EB: Not really. Those were just some of our favorite foods when we were little. One of the other recipes my dad spent a long time perfecting was homemade pizza dough. He would always make the dough and we’d roll it out and put toppings on it.
Zagat: You’re still really young and you’re already the executive chef at Max’s. What's it like to have reached that level at such a young age?
EB: It’s something I don’t think I’ve fully grasped yet. I’ve been in this role for a while, but understanding not only what I do here on a day-to-day basis but also the opportunities that I have for myself and for growing people underneath me. My former sous chef just got promoted to be the executive chef at Max’s Wine Dive in San Antonio, and he’s the first person I ever hired here. I hired him as a line cook, and he worked his way up. That was a crazy moment for me, that that’s something I’m capable of.
Zagat: Talking about the restaurant industry in a larger sense, it’s male-dominated. What’s it like to be a female chef in that environment?
EB: As far as working at Max’s, it never phases me because it’s so much of who I am and who we are. Then sometimes you do take a step back, and this is where the inspiration for Eat.Drink.Empower came from, is realizing that I know and am acquainted with so many crazy talented female chefs in this city that no one talks about, no one knows about. I still don’t know why that is, but that’s part of the reason why I did that dinner, to bring more spotlight to that.
Eat.Drink.Empower is definitely going to be an annual event, but anything further than that, we haven’t figured out yet. It’s always going to be for SafePlace. That was a really strong partnership for us and a charity that we want to continue to support.
Zagat: Shifting back to Max’s, you just launched your new fall menu. Where did the inspiration for it come from?
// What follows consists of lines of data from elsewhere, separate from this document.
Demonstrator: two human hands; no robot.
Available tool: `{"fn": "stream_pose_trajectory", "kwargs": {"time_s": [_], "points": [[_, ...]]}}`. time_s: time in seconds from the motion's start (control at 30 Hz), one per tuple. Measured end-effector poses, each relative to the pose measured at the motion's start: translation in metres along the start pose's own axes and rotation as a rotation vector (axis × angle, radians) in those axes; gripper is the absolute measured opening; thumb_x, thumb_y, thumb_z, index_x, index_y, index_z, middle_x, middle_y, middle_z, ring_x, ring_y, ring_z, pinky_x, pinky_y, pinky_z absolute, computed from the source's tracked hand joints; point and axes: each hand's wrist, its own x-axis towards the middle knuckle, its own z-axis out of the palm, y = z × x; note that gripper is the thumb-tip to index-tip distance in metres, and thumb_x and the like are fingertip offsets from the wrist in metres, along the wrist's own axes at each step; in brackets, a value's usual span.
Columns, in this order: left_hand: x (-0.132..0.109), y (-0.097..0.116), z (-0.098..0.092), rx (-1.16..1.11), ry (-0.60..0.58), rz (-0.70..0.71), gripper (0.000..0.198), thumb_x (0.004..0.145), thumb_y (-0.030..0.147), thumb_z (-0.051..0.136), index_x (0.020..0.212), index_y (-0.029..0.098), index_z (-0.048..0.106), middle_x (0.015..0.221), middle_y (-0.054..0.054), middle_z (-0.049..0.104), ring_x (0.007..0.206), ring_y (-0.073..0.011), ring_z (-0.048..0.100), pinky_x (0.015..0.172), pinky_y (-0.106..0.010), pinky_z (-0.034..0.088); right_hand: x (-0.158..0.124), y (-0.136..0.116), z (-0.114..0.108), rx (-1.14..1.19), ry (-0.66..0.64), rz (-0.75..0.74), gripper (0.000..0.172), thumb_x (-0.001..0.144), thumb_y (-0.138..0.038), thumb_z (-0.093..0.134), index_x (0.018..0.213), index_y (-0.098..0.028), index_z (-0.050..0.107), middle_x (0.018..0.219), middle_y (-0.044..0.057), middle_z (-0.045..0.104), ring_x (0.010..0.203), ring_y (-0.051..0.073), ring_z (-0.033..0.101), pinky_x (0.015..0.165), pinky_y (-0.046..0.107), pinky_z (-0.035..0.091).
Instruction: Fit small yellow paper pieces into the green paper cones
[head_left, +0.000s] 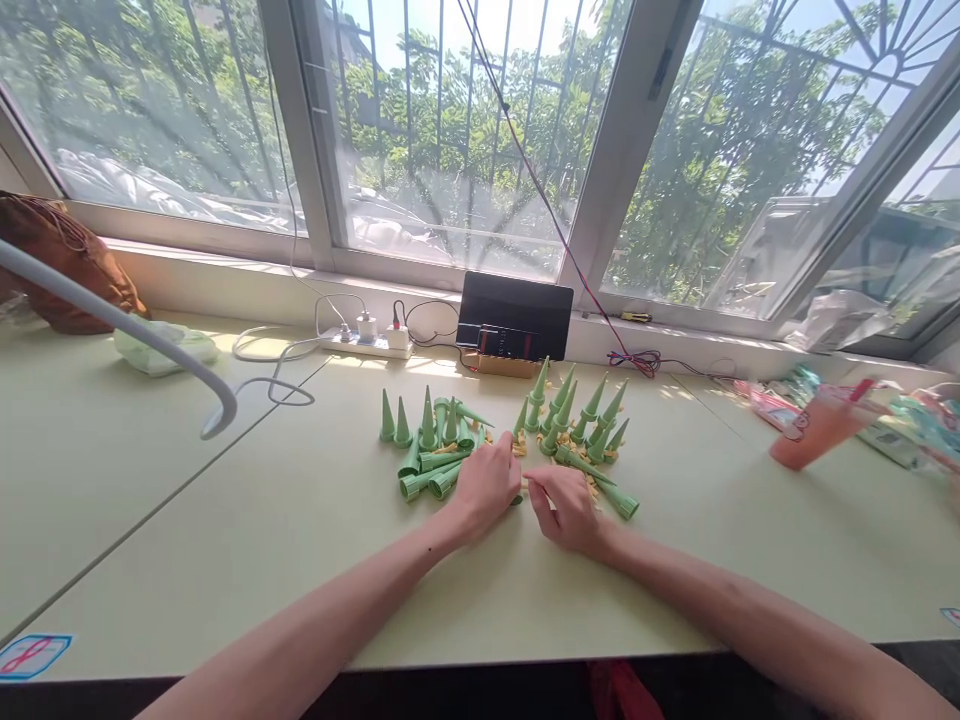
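Note:
My left hand point(487, 482) is closed at the middle of the table, and a bit of a green plastic watering spike point(516, 500) shows beneath its fingers. Facing it, my right hand point(566, 505) has its fingers bent and pinched close to the left one; what they hold is hidden. Several hollow green spikes point(420, 487) lie on their sides left of my left hand, with a few upright spikes point(386, 418) behind. Beyond my right hand stands a cluster of upright spikes point(562, 410) with small yellow parts point(519, 447) around their bases. One spike point(619, 500) lies beside my right wrist.
A dark screen point(514, 315) leans at the back by a power strip point(367, 343) and cables. On the right is a cup with a red drink point(817, 430). A tissue pack point(165, 347), a brown bag point(67, 265) and a white curved bar point(127, 325) are at left.

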Motion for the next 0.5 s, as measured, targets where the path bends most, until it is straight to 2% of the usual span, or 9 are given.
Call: {"fn": "stream_pose_trajectory", "kwargs": {"time_s": [0.1, 0.23, 0.37, 0.5], "points": [[0.0, 0.0, -0.001, 0.004, -0.006, -0.006, 0.01, 0.088, 0.017, 0.043, 0.088, 0.019, 0.052, 0.068, -0.006, 0.061, 0.063, -0.0227, 0.061, 0.05, -0.027, 0.024, 0.007, -0.003, 0.004, -0.006, -0.013, -0.087, 0.018, 0.095, -0.02, 0.046, 0.09, -0.023, 0.063, 0.067, 0.003, 0.063, 0.058, 0.017, 0.058, 0.059, 0.03, 0.046], [0.0, -0.002, -0.003, -0.064, 0.053, -0.017, 0.014, 0.093, 0.021, 0.037, 0.097, 0.019, 0.051, 0.058, 0.0, 0.054, 0.052, -0.0191, 0.054, 0.05, -0.025, 0.026, 0.016, -0.006, 0.008, -0.042, 0.161, -0.2, 0.018, 0.092, -0.011, 0.044, 0.092, -0.02, 0.059, 0.067, 0.002, 0.063, 0.056, 0.014, 0.057, 0.056, 0.026, 0.045], [0.001, -0.007, -0.002, -0.176, 0.197, 0.037, 0.016, 0.096, 0.022, 0.034, 0.103, 0.02, 0.049, 0.055, 0.004, 0.047, 0.049, -0.0165, 0.05, 0.052, -0.025, 0.029, 0.023, -0.002, 0.005, -0.121, 0.222, -0.159, 0.014, 0.091, -0.009, 0.048, 0.092, -0.019, 0.058, 0.067, 0.001, 0.063, 0.057, 0.013, 0.056, 0.056, 0.025, 0.042], [0.003, -0.012, 0.003, -0.24, 0.279, 0.103, 0.015, 0.095, 0.019, 0.036, 0.103, 0.02, 0.049, 0.057, 0.005, 0.044, 0.049, -0.0152, 0.046, 0.053, -0.025, 0.031, 0.03, 0.004, -0.005, -0.291, 0.233, -0.026, 0.012, 0.092, -0.013, 0.05, 0.085, -0.017, 0.059, 0.068, 0.002, 0.062, 0.059, 0.013, 0.055, 0.059, 0.025, 0.04]]}}
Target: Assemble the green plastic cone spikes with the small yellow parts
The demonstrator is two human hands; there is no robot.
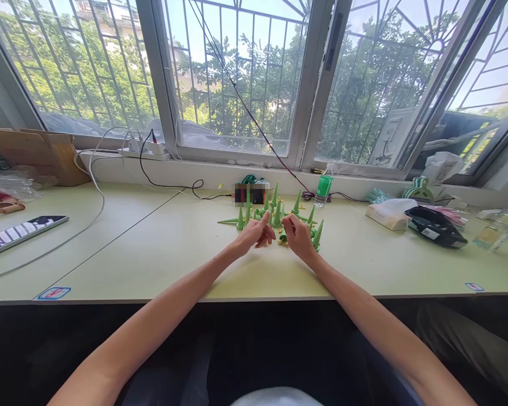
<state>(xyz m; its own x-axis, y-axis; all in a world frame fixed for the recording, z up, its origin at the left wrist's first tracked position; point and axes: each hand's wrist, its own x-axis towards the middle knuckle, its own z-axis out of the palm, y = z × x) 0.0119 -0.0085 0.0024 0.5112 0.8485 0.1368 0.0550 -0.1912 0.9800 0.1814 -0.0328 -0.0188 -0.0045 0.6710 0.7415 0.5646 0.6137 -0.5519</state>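
Observation:
Several green plastic cone-shaped spikes (276, 215) stand point-up in a cluster on the pale table; one green spike (228, 221) lies flat at the left. Small yellow and green parts (283, 239) lie among them, partly behind my hands. At the front of the cluster is my left hand (256, 232), its thumb raised and its fingers apart, with nothing visible in it. A short gap to the right, my right hand (297, 231) has its fingers curled together beside the spikes. Whether it pinches a small part is hidden.
Behind the cluster sit a dark box-like device (249, 194) with a cable and a green-labelled bottle (324, 189). To the right are a tissue pack (387, 214) and a black pouch (435, 226). A phone (23, 234) and a white cable (97, 208) lie left.

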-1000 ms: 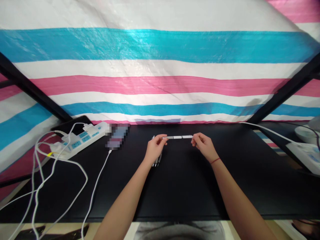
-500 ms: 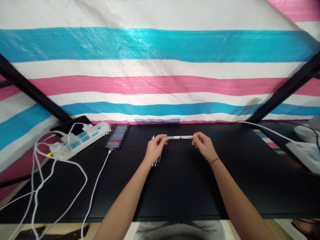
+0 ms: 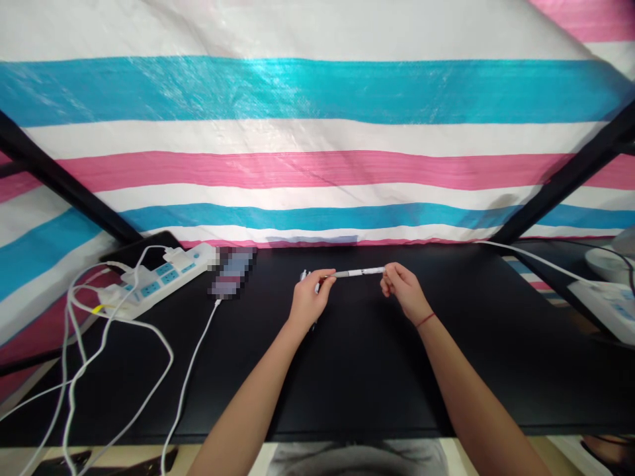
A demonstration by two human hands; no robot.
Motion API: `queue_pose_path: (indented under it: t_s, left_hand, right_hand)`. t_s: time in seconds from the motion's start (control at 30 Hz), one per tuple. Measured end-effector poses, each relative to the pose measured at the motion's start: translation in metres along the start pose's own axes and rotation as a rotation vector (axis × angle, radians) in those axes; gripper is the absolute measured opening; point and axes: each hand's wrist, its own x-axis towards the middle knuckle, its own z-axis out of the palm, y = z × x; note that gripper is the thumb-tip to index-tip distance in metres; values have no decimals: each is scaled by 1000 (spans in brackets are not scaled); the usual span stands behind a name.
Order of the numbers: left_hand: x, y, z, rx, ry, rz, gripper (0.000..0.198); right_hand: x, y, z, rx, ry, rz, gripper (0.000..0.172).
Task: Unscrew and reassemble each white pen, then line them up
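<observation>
Head view: the white-and-grey pen (image 3: 364, 272) spans the gap between the left hand (image 3: 310, 294) and the right hand (image 3: 404, 289), each gripping one end in a fingertip pinch; if either pinch slackens, it could drop onto the desk (image 3: 372, 370) below. What look like more pens (image 3: 304, 274) show partly hidden beneath the left hand, and a sideways sweep of it might scatter them. Both forearms (image 3: 265, 383) angle forward and inward, the right hand's remaining fingers curled.
</observation>
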Motion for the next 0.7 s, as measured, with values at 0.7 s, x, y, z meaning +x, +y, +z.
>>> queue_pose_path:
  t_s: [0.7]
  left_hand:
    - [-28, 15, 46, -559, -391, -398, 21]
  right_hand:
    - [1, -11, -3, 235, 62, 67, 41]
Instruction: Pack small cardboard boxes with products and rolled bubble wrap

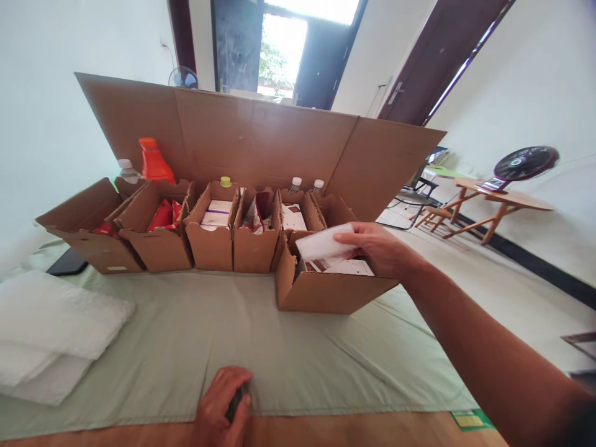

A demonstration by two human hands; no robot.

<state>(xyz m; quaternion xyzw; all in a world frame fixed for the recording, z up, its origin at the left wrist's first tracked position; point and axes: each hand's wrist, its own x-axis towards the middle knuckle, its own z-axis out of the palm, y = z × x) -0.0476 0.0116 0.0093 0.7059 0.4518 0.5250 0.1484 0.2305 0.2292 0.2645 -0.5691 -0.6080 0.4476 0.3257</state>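
Note:
My right hand (379,245) is closed around the end of a whitish, partly see-through packet (323,243). It holds this packet at the mouth of the front-right cardboard box (326,295), over white boxes with brown marks (351,267) inside. The packet's exact kind is hard to make out. Low in the middle, my left hand (222,400) rests at the table's near edge, curled around a small dark object (236,402) mostly covered by the fingers. Clear wrapping sheets (56,323), looking like bubble wrap, lie stacked on the left.
A row of open cardboard bins (212,248) holds red packets (162,216) and white cartons (216,214). Behind stand an orange bottle (156,164) and a tall cardboard panel (265,136). A dark flat object (67,262) lies left on the green cloth (186,335).

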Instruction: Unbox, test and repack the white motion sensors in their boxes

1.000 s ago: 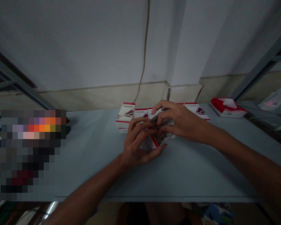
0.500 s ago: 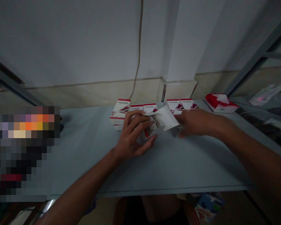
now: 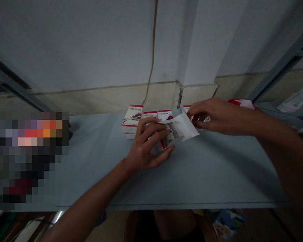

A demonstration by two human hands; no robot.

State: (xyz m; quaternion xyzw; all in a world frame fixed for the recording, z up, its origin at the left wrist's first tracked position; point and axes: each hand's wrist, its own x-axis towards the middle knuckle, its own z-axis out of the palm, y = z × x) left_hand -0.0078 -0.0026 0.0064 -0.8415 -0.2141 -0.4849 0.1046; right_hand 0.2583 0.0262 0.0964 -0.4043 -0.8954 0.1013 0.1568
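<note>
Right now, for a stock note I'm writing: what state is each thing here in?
left hand, curled around the carton, gripping it
open white carton, flap up, tilted, contents unclear
right hand, raised beyond the flap, fingers curled, grip unclear
white boxes with red trim, standing in a row along the far edge, partly hidden
red-and-white packet, lying mostly hidden behind the right hand

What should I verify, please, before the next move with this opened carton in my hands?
Left hand grips the open white carton: ok.
Carton flap stands open: ok.
Contents sit inside the carton: ok, though their kind cannot be told.
Right hand is clear of the flap: cannot tell, its fingers are very near.
Row of red-and-white cartons is on the table, behind the hands: ok.
</note>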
EB: Fall is my favorite season by far. But being from upstate New York, my idea of fall is very different than what happens down here. For me, fall is everything nostalgic from my childhood. Picking apples and pumpkins. Thanksgiving. But I try to shift what I know of fall to what works for Texas and what’s growing here, food that’s appropriate to eat when it’s still 85 degrees in November [laughs].
Zagat: You mentioned Max’s Wine Dive in San Antonio. How do you keep each restaurant from feeling like a chain?
EB: It’s amazing the way [the owners] did it, and it enables them to hire creative people, which is something a store with multiple locations is often not able to do. But half of our menu is classic, and it’s exactly the same in all of the locations. So people can always get fried chicken, whether it’s here or in Dallas. The other half of the menu is all designed by the local chef, and we can change it as often as we want. Each reflects the city that they’re in.
We’re definitely the funkiest [laughs]. Our menu is sourced largely from local purveyors, the meats and cheese and dairy and vegetables. Our staff gets a lot of education so they can talk eloquently about it. That’s hugely important to people in Austin, but that’s also how I grew up. The local trend has never phased me, because that’s how our life was. My family was always a part of a CSA and growing food in our backyard. We grew up next to a goat farm that was making goat cheese. It’s funny now because it’s so trendy, but for me it’s just a way of life.
Zagat: What are some of your favorite places around town?
EB: My favorite place to be is Justine’s. But I don’t really have much of a life outside of Max’s and my dogs.
Zagat: What’s next for you?
EB: I’m still figuring that out. I’m kind of ahead of my life plan, so I’m taking a deep breath for a minute. I also want to get more involved with high school culinary programs and volunteering. Community involvement as a whole is really important to me.